= Your objective =
Take the material below and reproduce, word for word, only the lines from the line with "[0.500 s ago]" through the line with "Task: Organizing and".

── Data segment

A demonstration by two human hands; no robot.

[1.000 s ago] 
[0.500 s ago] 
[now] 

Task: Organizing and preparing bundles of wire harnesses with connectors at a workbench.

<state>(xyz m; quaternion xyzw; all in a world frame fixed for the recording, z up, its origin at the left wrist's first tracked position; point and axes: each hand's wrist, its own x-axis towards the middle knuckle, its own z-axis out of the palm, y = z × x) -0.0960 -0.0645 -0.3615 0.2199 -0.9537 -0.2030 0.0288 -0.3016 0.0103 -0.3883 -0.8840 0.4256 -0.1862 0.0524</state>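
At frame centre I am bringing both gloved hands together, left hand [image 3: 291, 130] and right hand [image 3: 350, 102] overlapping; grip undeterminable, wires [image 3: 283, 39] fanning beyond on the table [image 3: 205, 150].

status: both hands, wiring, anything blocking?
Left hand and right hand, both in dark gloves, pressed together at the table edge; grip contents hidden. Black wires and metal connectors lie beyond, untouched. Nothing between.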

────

= Problem solution =
[0.500 s ago] 
[now] 

Task: Organizing and preparing bundles of wire harnesses with connectors at a workbench.

Here the work on this exercise is complete.